▶ [Aim of the task]
An exact restatement of the data is required, with the images omitted.

▶ [Data block]

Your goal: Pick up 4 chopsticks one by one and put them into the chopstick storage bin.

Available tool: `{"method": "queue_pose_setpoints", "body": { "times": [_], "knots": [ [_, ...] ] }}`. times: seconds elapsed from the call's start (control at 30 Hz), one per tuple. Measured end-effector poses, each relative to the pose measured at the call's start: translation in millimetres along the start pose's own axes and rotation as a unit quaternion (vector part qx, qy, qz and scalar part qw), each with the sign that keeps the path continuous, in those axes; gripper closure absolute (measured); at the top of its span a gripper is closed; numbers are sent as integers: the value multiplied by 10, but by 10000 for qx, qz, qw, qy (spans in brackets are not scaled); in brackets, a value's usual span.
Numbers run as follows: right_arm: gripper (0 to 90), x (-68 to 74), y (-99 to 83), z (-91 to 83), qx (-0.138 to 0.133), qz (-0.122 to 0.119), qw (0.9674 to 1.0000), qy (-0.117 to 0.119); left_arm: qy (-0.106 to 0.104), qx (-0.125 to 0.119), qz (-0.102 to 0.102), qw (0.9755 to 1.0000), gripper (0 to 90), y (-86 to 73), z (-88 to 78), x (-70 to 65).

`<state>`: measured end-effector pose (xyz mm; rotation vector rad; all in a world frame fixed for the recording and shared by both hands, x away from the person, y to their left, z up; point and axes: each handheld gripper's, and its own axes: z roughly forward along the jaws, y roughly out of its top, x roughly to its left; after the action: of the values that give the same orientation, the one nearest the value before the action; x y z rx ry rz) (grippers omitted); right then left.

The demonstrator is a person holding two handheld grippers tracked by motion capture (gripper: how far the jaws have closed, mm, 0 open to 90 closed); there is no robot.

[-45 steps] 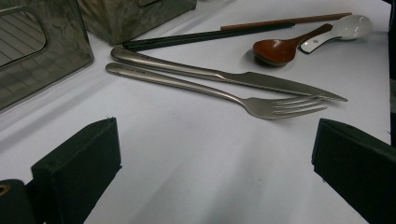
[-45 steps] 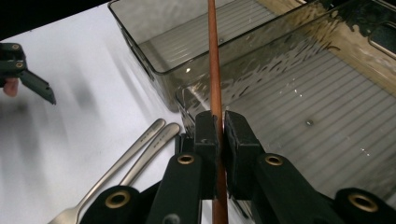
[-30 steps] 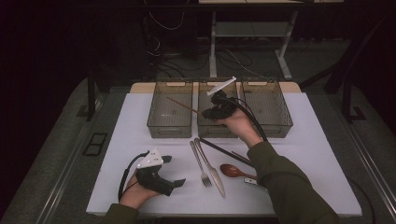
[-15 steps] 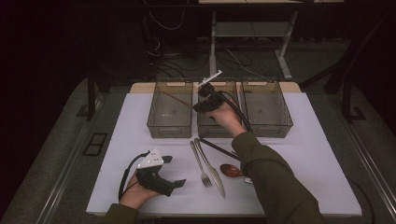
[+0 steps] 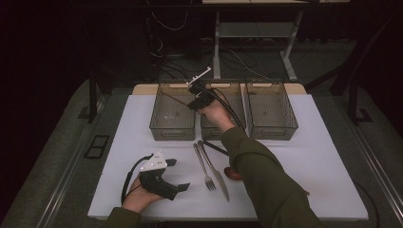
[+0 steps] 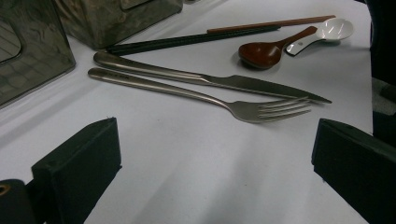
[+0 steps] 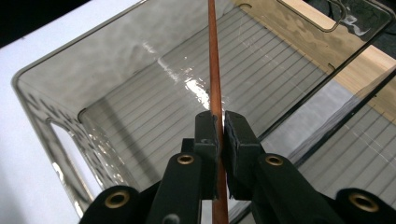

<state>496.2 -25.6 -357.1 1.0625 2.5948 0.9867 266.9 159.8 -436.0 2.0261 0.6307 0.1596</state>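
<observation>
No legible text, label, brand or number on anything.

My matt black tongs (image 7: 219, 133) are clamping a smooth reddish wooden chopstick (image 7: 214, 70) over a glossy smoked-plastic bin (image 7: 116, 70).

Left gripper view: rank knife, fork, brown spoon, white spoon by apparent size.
1. Knife and fork: both span most of the frame and look about alike, so no ranking between them.
2. Brown spoon, clearly shorter.
3. White spoon, smallest, though it lies farthest from the camera, so that is unsure.
</observation>
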Motion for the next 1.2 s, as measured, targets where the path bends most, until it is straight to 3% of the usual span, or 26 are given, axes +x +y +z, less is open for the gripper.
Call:
{"method": "queue_pose_setpoints", "body": {
  "times": [0.4, 0.5, 0.6, 0.83, 1.2],
  "knots": [
    [830, 44, 58, 104, 78, -10, 10000, 33, -54, 10, 17, 10000, 2, 3, 8, -4],
    [702, 58, 56, 116, 31, -22, 10000, 82, -79, 17, 19, 10000, 2, 2, 11, -7],
    [645, 58, 52, 110, -16, -32, 10000, 83, -89, 16, 34, 10000, 2, 4, 13, -8],
    [568, 52, 52, 21, -189, -49, 9996, 220, -87, 30, 41, 9999, 2, 4, 19, -9],
    [475, 31, -91, -219, -489, -300, 9971, 499, -48, 41, 50, 10000, 2, 2, 26, -8]
  ]
}}
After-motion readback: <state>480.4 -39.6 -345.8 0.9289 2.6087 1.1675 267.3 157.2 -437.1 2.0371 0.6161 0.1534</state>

▶ [Task output]
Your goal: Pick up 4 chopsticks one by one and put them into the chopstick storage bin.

Available tool: `{"method": "queue_pose_setpoints", "body": { "times": [_], "knots": [ [_, ...] ] }}`. times: seconds elapsed from the call's start (control at 30 Hz), one per tuple. Measured end-effector poses, each relative to the pose measured at the call's start: translation in millimetres along the start pose's own axes and rotation as a unit quaternion (vector part qx, qy, qz and scalar part qw), each with the sign that keeps the path continuous, in those axes; gripper closure absolute (measured); at the top of its span a gripper is closed; numbers are sent as integers: the value multiplied by 10, but by 10000 for qx, qz, qw, qy (spans in brackets are not scaled); in brackets, a value's usual span.
Numbers run as follows: right_arm: gripper (0 to 90), x (-68 to 74), y (-99 to 83), z (-91 to 83), qx (-0.138 to 0.133), qz (-0.122 to 0.119), qw (0.9674 to 1.0000), qy (-0.117 to 0.119); left_arm: qy (-0.106 to 0.104), qx (-0.125 to 0.119), qz (-0.102 to 0.102), qw (0.9755 to 1.0000), gripper (0 to 90), y (-86 to 73), z (-88 to 78), x (-70 to 65).

`<state>`: measured end-effector pose (xyz mm; rotation vector rad; all in a world frame fixed for the recording and shared by both hands, x away from the person, y to their left, z up; point and axes: each handheld gripper's, and its own axes: z roughly forward along the jaws, y roughly out of its top, x roughly to its left; after the action: of the values that give the same orientation, the one nearest the value before the action; x y z rx ry rz) (grippers omitted); right then left.

The demonstrator is a person holding two handheld grippers tracked by motion capture (gripper: how far the jaws have closed, mm, 0 open to 90 closed); there is no robot.

[-45 steps] 
[-45 steps] 
[-30 steps] 
[-15 steps] 
[+0 steps] 
[+0 steps] 
[+0 steps] 

<state>496.2 -25.6 -357.1 1.0625 2.5948 0.9867 266.9 159.8 -436.0 2.0261 0.6307 0.1596</state>
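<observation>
No legible text, label, brand or number on anything.

My matt black tongs (image 7: 219, 133) are clamping a smooth reddish wooden chopstick (image 7: 214, 70) over a glossy smoked-plastic bin (image 7: 116, 70).

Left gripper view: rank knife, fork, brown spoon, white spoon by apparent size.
1. Knife and fork: both span most of the frame and look about alike, so no ranking between them.
2. Brown spoon, clearly shorter.
3. White spoon, smallest, though it lies farthest from the camera, so that is unsure.
</observation>
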Motion for the next 1.2 s, as measured, targets where the path bends most, until it is straight to 3% of the usual span, or 26 are given, axes +x +y +z, less is open for the gripper.
Call:
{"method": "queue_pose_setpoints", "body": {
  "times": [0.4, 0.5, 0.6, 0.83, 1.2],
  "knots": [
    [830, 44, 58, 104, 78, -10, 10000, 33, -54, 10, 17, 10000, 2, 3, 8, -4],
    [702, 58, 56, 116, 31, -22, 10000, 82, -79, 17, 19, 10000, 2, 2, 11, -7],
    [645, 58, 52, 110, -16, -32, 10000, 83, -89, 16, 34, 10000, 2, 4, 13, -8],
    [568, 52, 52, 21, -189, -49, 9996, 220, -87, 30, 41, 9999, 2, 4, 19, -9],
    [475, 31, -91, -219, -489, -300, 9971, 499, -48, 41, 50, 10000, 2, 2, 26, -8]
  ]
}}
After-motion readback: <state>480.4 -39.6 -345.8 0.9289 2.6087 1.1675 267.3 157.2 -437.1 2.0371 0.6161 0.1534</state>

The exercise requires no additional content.